Would this inrush current circuit work in practice?

The MOSFET might spend too long in its linear region and fail. It's a tricky one to get right unless you are using an over-sized MOSFET or one that is designed to run without significant thermal runaway in its linear region. It can "fry" in significantly less time than a millisecond. It's also known as the Spirito effect (see this article from Analog Devices for further info.

Having said the above, the thermal runaway characteristic of the MOSFET you have chosen looks about as good as it gets for avoiding significant thermal runaway: -

So, if the gate source voltage is about -1.5 volts, the MOSFET may rapidly warm from 25°C to 125°C in very little time but, I suspect that this MOSFET will survive that - the difference between the two curves is quite small. However, the MOSFET chosen is also quite small. BTW, you can't rely on heatsinking copper for avoiding this. Try and and do some decent testing.

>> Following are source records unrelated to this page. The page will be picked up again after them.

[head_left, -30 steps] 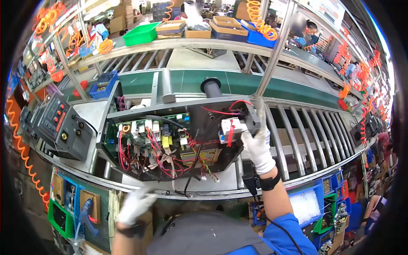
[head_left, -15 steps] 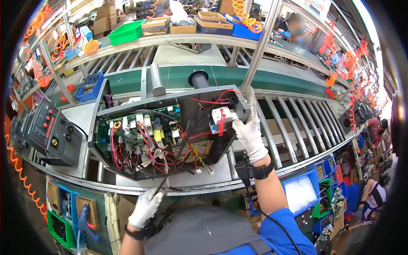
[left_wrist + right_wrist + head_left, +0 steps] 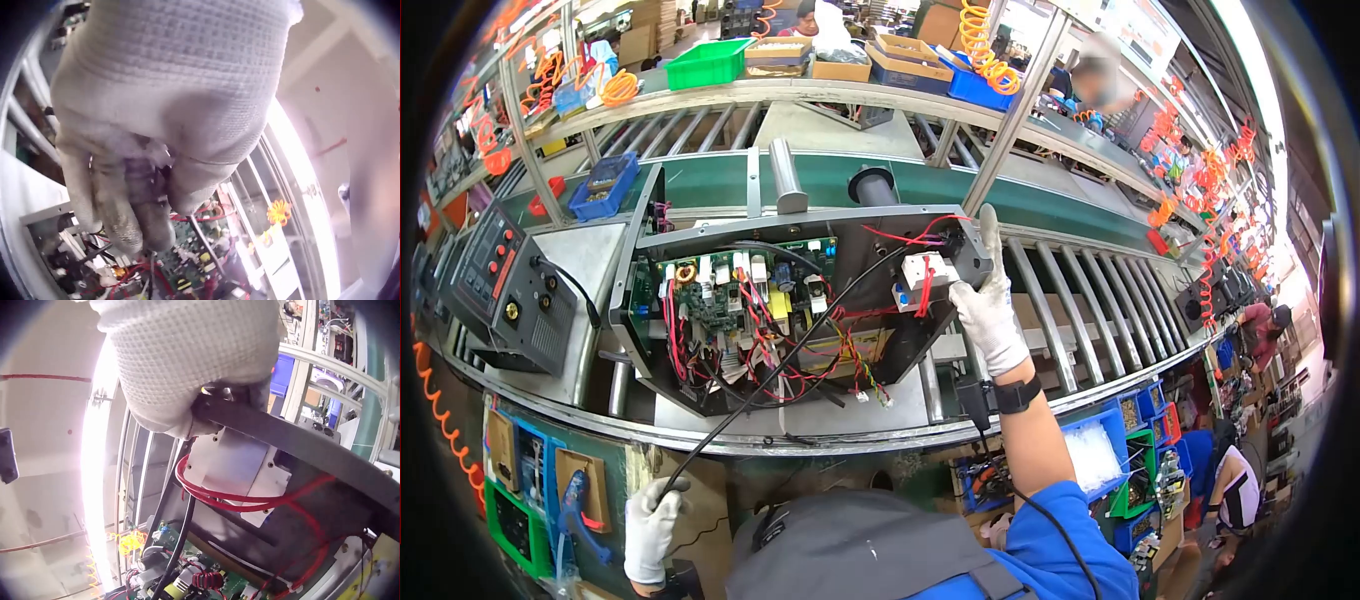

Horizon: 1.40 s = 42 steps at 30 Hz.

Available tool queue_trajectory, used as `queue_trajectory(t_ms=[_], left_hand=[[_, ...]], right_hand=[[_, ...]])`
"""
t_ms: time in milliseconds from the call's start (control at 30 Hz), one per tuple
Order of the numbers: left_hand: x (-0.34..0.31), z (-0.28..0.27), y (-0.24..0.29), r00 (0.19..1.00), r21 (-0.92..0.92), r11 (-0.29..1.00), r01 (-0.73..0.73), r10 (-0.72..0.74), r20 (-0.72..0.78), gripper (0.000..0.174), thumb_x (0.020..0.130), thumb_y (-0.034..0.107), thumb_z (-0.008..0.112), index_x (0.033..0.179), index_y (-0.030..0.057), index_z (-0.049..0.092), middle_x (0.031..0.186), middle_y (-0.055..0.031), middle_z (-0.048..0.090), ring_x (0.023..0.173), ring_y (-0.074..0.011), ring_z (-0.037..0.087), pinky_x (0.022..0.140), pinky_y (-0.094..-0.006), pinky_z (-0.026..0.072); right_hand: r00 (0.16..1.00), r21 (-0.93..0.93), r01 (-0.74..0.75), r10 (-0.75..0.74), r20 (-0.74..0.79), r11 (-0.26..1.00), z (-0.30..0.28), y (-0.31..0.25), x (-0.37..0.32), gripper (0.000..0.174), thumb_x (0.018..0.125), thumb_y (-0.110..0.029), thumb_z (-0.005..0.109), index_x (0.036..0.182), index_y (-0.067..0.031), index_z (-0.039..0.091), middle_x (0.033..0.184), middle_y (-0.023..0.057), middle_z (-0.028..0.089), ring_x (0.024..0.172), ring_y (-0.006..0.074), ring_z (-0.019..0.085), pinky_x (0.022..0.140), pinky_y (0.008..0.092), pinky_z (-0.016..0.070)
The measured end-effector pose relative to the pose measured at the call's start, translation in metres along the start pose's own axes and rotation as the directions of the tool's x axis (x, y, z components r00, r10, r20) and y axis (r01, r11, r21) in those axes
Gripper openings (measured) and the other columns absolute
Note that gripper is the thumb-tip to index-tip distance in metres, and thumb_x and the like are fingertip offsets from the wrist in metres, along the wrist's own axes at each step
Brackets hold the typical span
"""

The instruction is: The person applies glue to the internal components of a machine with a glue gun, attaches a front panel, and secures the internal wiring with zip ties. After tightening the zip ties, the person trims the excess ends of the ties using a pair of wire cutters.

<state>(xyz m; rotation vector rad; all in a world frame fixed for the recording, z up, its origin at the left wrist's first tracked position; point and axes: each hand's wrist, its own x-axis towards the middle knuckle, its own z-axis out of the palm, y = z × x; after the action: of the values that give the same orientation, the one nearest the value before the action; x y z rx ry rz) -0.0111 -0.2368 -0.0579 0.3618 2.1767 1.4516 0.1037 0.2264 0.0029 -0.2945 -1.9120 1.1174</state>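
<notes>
A dark grey machine chassis [image 3: 855,238] stands open on the roller line, a green circuit board [image 3: 825,250] and bundles of red wires inside. My gloved left hand [image 3: 652,525] pinches a black cable [image 3: 738,408] at the lower left, in front of the line. From there the cable stretches taut across the chassis to its upper right. My gloved right hand [image 3: 992,325] grips the chassis's right end, beside a white block [image 3: 922,272] with red wire. In the right wrist view, its fingers curl over the dark metal edge [image 3: 300,440].
A control unit [image 3: 510,300] with red knobs stands left of the chassis. Metal rollers [image 3: 1090,310] run off to the right. Blue and green parts bins [image 3: 1140,465] sit at the lower right. An upright post [image 3: 1015,115] rises behind the chassis.
My left hand has taken hold of the black cable and drawn it down and left, pulling it straight across the chassis. My right hand stays on the chassis's right end.
</notes>
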Motion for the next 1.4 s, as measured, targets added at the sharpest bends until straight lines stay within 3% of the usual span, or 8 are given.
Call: queue_trajectory(t_ms=[200, 267, 467, 733, 800, 1000, 1067, 1400], left_hand=[[-0.017, -0.005, -0.027, 0.988, -0.35, 0.927, -0.131, 0.091, -0.129, 0.023, 0.087, 0.004, 0.05, 0.104, -0.009, 0.058, 0.065, -0.0078, 0.059, 0.062, -0.0152, 0.057, 0.067, -0.0272, 0.0479], [-0.019, -0.005, -0.031, 0.971, -0.351, 0.919, -0.179, 0.108, -0.212, 0.053, 0.085, 0.038, 0.069, 0.11, -0.0064, 0.055, 0.068, -0.0053, 0.058, 0.064, -0.0136, 0.056, 0.066, -0.0263, 0.0458], [-0.024, -0.004, -0.036, 0.951, -0.482, 0.833, -0.272, 0.155, -0.269, 0.049, 0.084, 0.034, 0.071, 0.11, -0.0045, 0.054, 0.071, -0.0042, 0.053, 0.066, -0.0149, 0.053, 0.068, -0.0294, 0.0457], [-0.024, -0.009, -0.035, 0.944, -0.524, 0.793, -0.312, 0.197, -0.264, 0.044, 0.085, 0.03, 0.07, 0.109, -0.003, 0.054, 0.074, -0.0025, 0.051, 0.067, -0.0124, 0.049, 0.069, -0.031, 0.0452], [-0.021, -0.011, -0.037, 0.937, -0.561, 0.753, -0.345, 0.235, -0.26, 0.043, 0.085, 0.029, 0.07, 0.109, -0.003, 0.054, 0.074, -0.0025, 0.05, 0.068, -0.0114, 0.049, 0.07, -0.0304, 0.0448], [-0.009, -0.017, -0.03, 0.937, -0.518, 0.783, -0.344, 0.249, -0.245, 0.041, 0.087, 0.027, 0.068, 0.112, -0.0025, 0.054, 0.077, -0.0023, 0.05, 0.07, -0.0108, 0.048, 0.073, -0.0279, 0.0438], [-0.004, -0.019, -0.036, 0.937, -0.523, 0.78, -0.343, 0.248, -0.245, 0.036, 0.09, 0.024, 0.064, 0.113, -0.0014, 0.053, 0.079, -0.0029, 0.054, 0.072, -0.011, 0.052, 0.073, -0.0263, 0.0453], [0.006, -0.015, -0.038, 0.91, -0.605, 0.7, -0.38, 0.162, -0.383, 0.033, 0.092, 0.02, 0.06, 0.116, -0.0011, 0.051, 0.089, -0.0034, 0.056, 0.079, -0.0098, 0.053, 0.078, -0.0269, 0.0449]], right_hand=[[0.997, 0.139, -0.074, 0.074, 0.003, 0.987, 0.001, 0.012, -0.001, 0.09, 0.068, 0.013, 0.047, 0.151, -0.0088, 0.018, 0.15, 0.0099, 0.03, 0.135, 0.0189, 0.033, 0.108, 0.0279, 0.0291], [0.999, 0.027, -0.002, 0.004, -0.04, 1.0, -0.001, 0.023, -0.002, 0.09, 0.071, 0.013, 0.049, 0.151, -0.0126, 0.017, 0.148, 0.0094, 0.033, 0.127, 0.0166, 0.041, 0.098, 0.0261, 0.0404], [0.992, 0.269, -0.094, 0.114, -0.06, 0.959, 0.007, 0.012, -0.007, 0.093, 0.073, 0.013, 0.05, 0.152, -0.018, 0.012, 0.145, 0.0116, 0.033, 0.103, 0.0129, 0.053, 0.074, 0.0223, 0.05], [0.986, 0.093, -0.032, 0.047, -0.158, 0.995, 0.005, 0.011, -0.003, 0.082, 0.076, 0.008, 0.06, 0.148, -0.0091, 0.024, 0.133, 0.0137, 0.045, 0.1, 0.0133, 0.054, 0.074, 0.0221, 0.0494], [0.979, -0.141, 0.092, -0.115, -0.165, 0.986, 0.003, 0.008, -0.002, 0.076, 0.076, 0.004, 0.064, 0.144, -0.0032, 0.031, 0.128, 0.0137, 0.05, 0.105, 0.015, 0.053, 0.081, 0.0235, 0.0483], [0.972, 0.082, -0.179, 0.189, -0.138, 0.98, 0.001, 0.002, -0.005, 0.066, 0.072, 0.002, 0.065, 0.134, -0.001, 0.045, 0.128, 0.0162, 0.053, 0.117, 0.0259, 0.052, 0.1, 0.0331, 0.0399], [0.981, -0.209, -0.17, 0.144, -0.131, 0.963, -0.005, 0.005, -0.004, 0.062, 0.072, -0.002, 0.065, 0.132, -0.0017, 0.048, 0.125, 0.0169, 0.055, 0.117, 0.0271, 0.052, 0.1, 0.0329, 0.0398], [0.989, -0.182, -0.103, 0.081, -0.126, 0.978, -0.004, 0.001, -0.002, 0.059, 0.071, -0.002, 0.065, 0.129, -0.0008, 0.052, 0.118, 0.0148, 0.059, 0.106, 0.022, 0.057, 0.093, 0.03, 0.0445]])
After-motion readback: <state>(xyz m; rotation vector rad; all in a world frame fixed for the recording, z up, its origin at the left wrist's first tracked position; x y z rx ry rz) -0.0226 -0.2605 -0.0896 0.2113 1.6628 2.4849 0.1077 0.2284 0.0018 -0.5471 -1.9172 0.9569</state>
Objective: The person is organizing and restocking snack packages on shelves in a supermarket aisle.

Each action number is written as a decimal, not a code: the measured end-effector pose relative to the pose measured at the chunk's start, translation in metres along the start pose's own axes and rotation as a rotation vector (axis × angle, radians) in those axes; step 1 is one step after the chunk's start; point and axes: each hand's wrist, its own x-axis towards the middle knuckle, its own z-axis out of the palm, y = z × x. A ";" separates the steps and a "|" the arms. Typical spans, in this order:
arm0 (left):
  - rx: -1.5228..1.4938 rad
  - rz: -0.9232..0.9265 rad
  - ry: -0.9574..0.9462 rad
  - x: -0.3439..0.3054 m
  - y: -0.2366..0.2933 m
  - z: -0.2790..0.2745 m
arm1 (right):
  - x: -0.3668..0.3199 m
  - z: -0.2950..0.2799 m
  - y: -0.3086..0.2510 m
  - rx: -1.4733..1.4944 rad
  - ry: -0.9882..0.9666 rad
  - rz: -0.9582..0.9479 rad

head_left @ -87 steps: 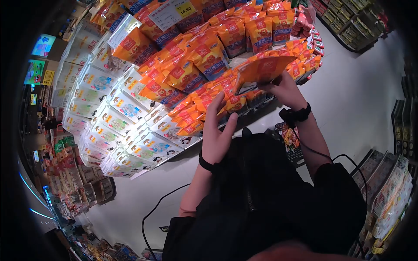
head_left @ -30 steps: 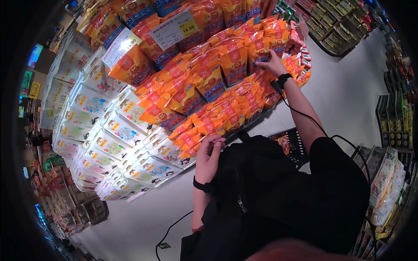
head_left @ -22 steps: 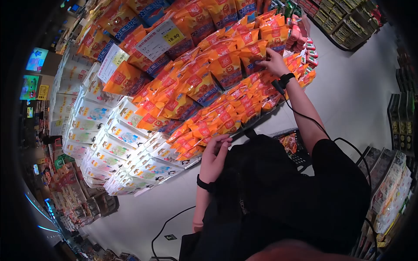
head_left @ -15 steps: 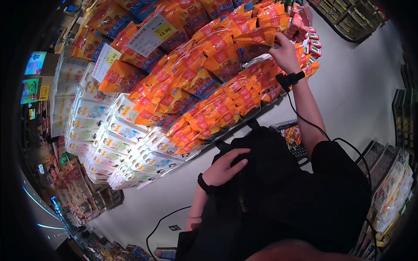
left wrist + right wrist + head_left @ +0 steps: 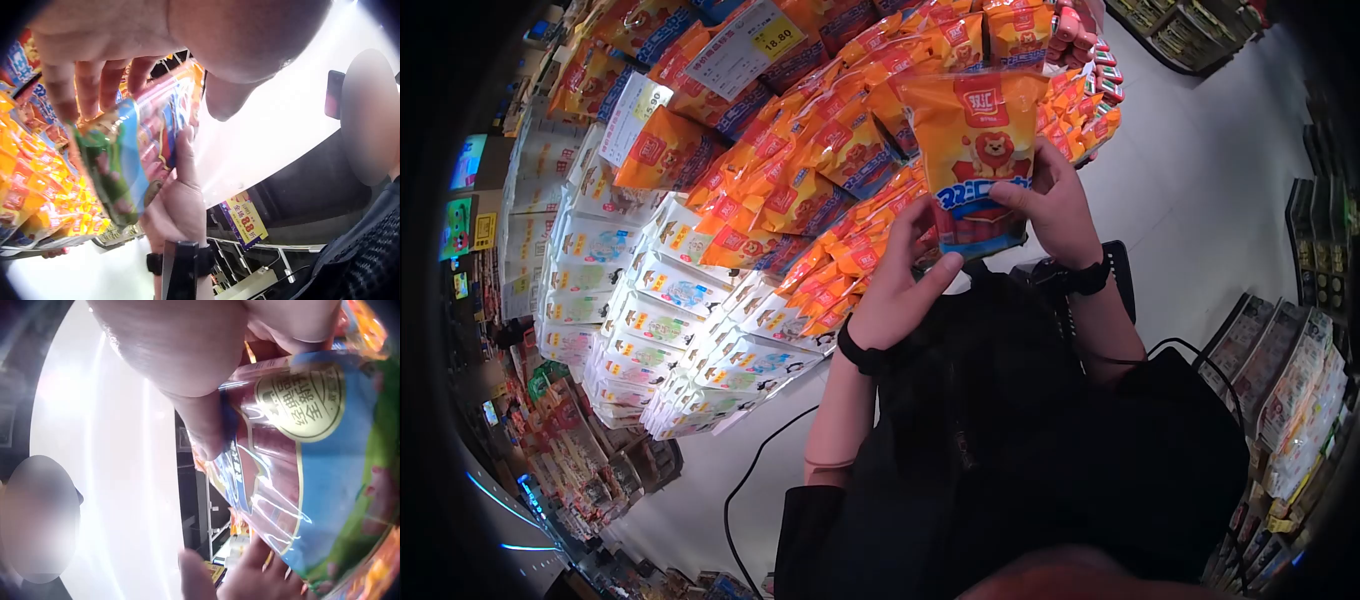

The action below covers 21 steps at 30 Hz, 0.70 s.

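An orange and blue bag (image 5: pixel 975 130) with a lion picture is upright in front of the display, its front facing the head camera. My right hand (image 5: pixel 1060 215) grips its right side, thumb across the front. Beside the lower left edge is my left hand (image 5: pixel 900 290), fingers bent loosely and thumb apart. In the left wrist view, the left hand's fingers (image 5: pixel 109 84) lie beyond the bag (image 5: pixel 128 153); whether they touch it is unclear. The right wrist view shows the right thumb (image 5: pixel 203 425) against the bag (image 5: pixel 331 481), with the left hand (image 5: pixel 256 578) below.
Piled orange bags (image 5: pixel 780 200) and white packages (image 5: pixel 660 320) fill the display, under price tags (image 5: pixel 745 48). More shelves (image 5: pixel 1270 370) stand at the right across the pale floor (image 5: pixel 1190 190). A black cable (image 5: pixel 740 490) hangs at the left.
My right hand has lifted a bag off the display and brought it down toward my body, front turned up. My left hand has risen from the black clothing to the bag's side.
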 end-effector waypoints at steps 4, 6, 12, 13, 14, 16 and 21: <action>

• If there's room for it in the device, I would suggest using a larger part with a higher thermal mass, perhaps something in SOT-223 or even DPAK. It's thermal mass that matters here; the time scale is too short for heatsinking to make any difference. This is what you were getting at, I think, when you mentioned an oversized FET. Commented Feb 6, 2022 at 17:07
• @Hearth yes, it's the thermal mass of the silicon die that will save the day and, as I said and you said, external heatsinking won't prevent thermal runaway. Commented Feb 6, 2022 at 17:09
• Yeah--I know I repeated some of what you'd already said, but I wanted to expand on it a bit. Commented Feb 6, 2022 at 17:16
• Thank you for this answer- that article from Analog is helpful reading. If I do end up using a discrete MOSFET, I think I'll try and look for a beefier one than SOT-23. Haven't quite got the room for SOT-223, but a nice power 3.3x3.3 or 5x6 DFN package would fit the bill I think. Commented Feb 6, 2022 at 20:52

Andy's answer already addresses whether or not this circuit would work, but I'd like to draw your attention to something you may not know existed: the inrush current limiter. It's a part designed for exactly the purpose you need, and they don't cost very much money (this one for instance is \$0.40 in single quantity).

What it is is just an NTC thermistor designed for relatively high continuous current (I'm not certain, but I suspect they may have some thermal insulation too); you put it in series with your load, and at room temperature it has a resistance of a few ohms, which prevents too much current from flowing, but as it heats itself up, its resistance drops.

This solution will result in a little more wasted power than a MOSFET with sufficiently low Rds,on, but it's also more foolproof, so it's up to you which way you want to go. It may also result in too much voltage drop for a 5 V circuit; ICLs are more often used on mains-voltage devices.